A significant provision of investment treaties is the one on settlement of disputes arising from such treaties between the investor and the host State. This provision, although, may be drafted in different terms, provides for recourse to international arbitration (“arbitral tribunal”) or domestic courts of the host State in settlement of disputes, specifying that a choice made by the investor shall be exclusive and final. This is called the fork in the road (“FITR”) clause and by implication, an investor cannot institute an arbitral proceeding to address the same claim for which he had instituted a suit in the domestic court. Thus, the question frequently asked has been the yardstick for determining fork in the road objections in a subsequent claim initiated before an arbitral tribunal by an investor. It has been opined that the answer to the FITR objections rests in the strict application of the principle of triple identity test involving the identity of parties, object, and cause of action[1]. This article seeks to examine the meaning and forms of FITR clauses, and the extent of the scope of triple identity test in resolving FITR jurisdictional objections.

Fork-In-The-Road Clause

FITR clause is simply defined as a clause in investment treaties requiring investors to elect between either litigating investment disputes in domestic courts of the host State or bringing same to the international arbitration tribunal (“arbitral tribunal”), whereby the investors’ choice, once made, is deemed final and operating to the exclusion of the other remedies. It is a clause that prohibits an investor from submitting an investment dispute to a particular court or tribunal if he has previously seized another court or tribunal for the same dispute[3]. In M. C. I. Power Group v. Ecuador[4], FITR clause was summarized by the arbitral tribunal as “an option, expressed as a right to choose irrevocably between different jurisdictional systems. Once the choice has been made there is no possibility of resorting to any other option. The right to choose once is the essence of the fork-in-the-road rule”.

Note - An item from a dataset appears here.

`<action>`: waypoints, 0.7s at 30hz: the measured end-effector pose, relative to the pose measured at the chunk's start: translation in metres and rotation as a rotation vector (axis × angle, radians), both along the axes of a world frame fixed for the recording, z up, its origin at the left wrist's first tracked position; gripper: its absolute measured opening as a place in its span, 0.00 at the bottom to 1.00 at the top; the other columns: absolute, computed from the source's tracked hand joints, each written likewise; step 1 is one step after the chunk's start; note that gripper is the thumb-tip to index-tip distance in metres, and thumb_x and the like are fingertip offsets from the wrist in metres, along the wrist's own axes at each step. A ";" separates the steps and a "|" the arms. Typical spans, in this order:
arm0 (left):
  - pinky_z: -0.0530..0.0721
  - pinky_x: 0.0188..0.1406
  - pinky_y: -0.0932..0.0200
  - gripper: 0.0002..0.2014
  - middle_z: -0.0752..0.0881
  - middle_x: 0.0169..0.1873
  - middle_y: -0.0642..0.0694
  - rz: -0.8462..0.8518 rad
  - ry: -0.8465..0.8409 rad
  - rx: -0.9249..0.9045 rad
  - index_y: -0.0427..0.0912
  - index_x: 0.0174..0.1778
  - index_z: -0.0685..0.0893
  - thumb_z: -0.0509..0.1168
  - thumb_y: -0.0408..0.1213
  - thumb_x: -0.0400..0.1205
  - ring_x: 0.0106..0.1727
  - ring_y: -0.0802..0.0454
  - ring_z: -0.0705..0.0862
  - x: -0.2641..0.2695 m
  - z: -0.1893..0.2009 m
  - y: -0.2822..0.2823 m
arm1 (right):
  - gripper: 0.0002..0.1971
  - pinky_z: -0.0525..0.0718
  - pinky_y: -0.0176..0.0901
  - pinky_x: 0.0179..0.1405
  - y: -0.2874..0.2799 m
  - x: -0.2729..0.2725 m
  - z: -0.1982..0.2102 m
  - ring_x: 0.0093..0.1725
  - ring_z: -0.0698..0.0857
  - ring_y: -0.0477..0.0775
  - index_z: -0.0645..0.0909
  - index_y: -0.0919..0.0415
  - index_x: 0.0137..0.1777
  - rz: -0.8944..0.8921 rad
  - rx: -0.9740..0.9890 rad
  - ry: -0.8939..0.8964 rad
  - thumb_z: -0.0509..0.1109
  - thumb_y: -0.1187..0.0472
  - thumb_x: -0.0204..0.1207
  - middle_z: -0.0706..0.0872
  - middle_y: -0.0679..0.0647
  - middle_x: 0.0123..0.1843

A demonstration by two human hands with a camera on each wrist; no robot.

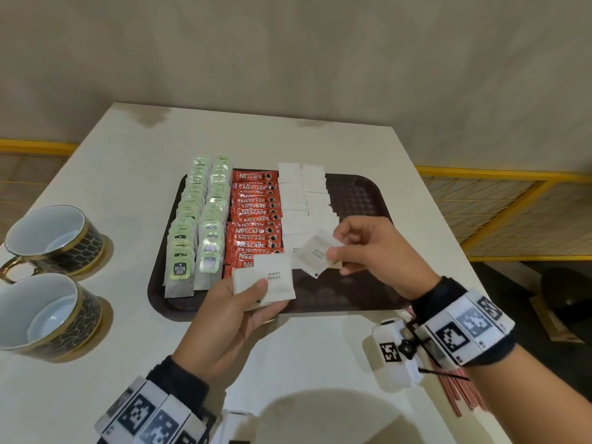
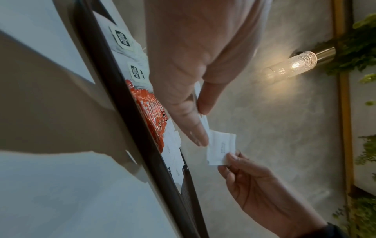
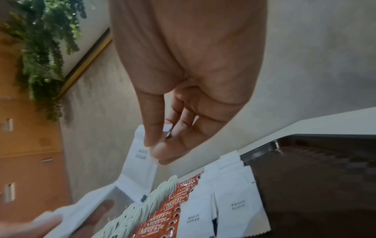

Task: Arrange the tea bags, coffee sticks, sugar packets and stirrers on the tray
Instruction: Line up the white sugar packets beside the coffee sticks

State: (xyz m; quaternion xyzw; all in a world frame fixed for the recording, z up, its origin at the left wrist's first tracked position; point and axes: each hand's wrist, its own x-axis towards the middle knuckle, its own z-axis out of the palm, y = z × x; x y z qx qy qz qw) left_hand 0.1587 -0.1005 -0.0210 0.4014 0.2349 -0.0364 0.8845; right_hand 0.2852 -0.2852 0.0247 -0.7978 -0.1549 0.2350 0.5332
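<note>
A dark brown tray (image 1: 362,193) holds two rows of pale green tea bags (image 1: 195,219), a row of red coffee sticks (image 1: 254,219) and two rows of white sugar packets (image 1: 301,193). My left hand (image 1: 243,302) grips a small stack of sugar packets (image 1: 269,280) above the tray's front edge. My right hand (image 1: 358,245) pinches a single sugar packet (image 1: 315,254) by its corner, just right of the stack; the same packet (image 3: 140,162) hangs from its fingertips in the right wrist view. Red stirrers (image 1: 461,395) lie on the table under my right wrist.
Two black and gold cups (image 1: 51,238) stand on saucers at the table's left edge. The tray's right third (image 1: 358,200) is bare. A yellow-framed railing (image 1: 499,213) runs behind the table on the right. A wall lamp (image 2: 293,64) glows on the wall.
</note>
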 end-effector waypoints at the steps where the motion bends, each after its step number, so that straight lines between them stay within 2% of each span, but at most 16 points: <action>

The FITR clause seeks to curb identical parallel litigation which is usually created where domestic courts are foreseen as an alternative forum for the resolution of investment related disputes. The identical parallel litigation[5] is most times associated with the possibility of conflicting legal outcomes, the risk of forum shopping, prospects of double recovery and abuse of process[6]. To this end, most Bilateral Investment Treaties (BIT) contain provisions aimed at preventing investors from re-litigating the same dispute before an arbitral tribunal if it is not satisfied with the outcome of the litigation in the domestic court of the host State, or vice-versa[7].

FITR clause has also been described as a preventive rule which bars the claimant from bringing the same dispute that has previously been submitted to another forums[8]. This is akin to the finality or irrevocability of the choice made by the investor[9]. One of the questions that may arise from the above is the exact scope of the preclusive effect of FITR clause in situations where the initial proceeding was not concluded. For instance, where an investor initiates a suit before the domestic court and subsequently withdraws same, does the withdrawal amount to inapplicability of the FITR provision? In proffering an answer to the above question, Markus A. Petsche[10] submitted that although there appears to be no case law on this issue, a literal interpretation of typical FITR clauses would suggest that the discontinuance of the first proceeding does not have the effect of resurrecting the right to initiate investor-state arbitration proceedings.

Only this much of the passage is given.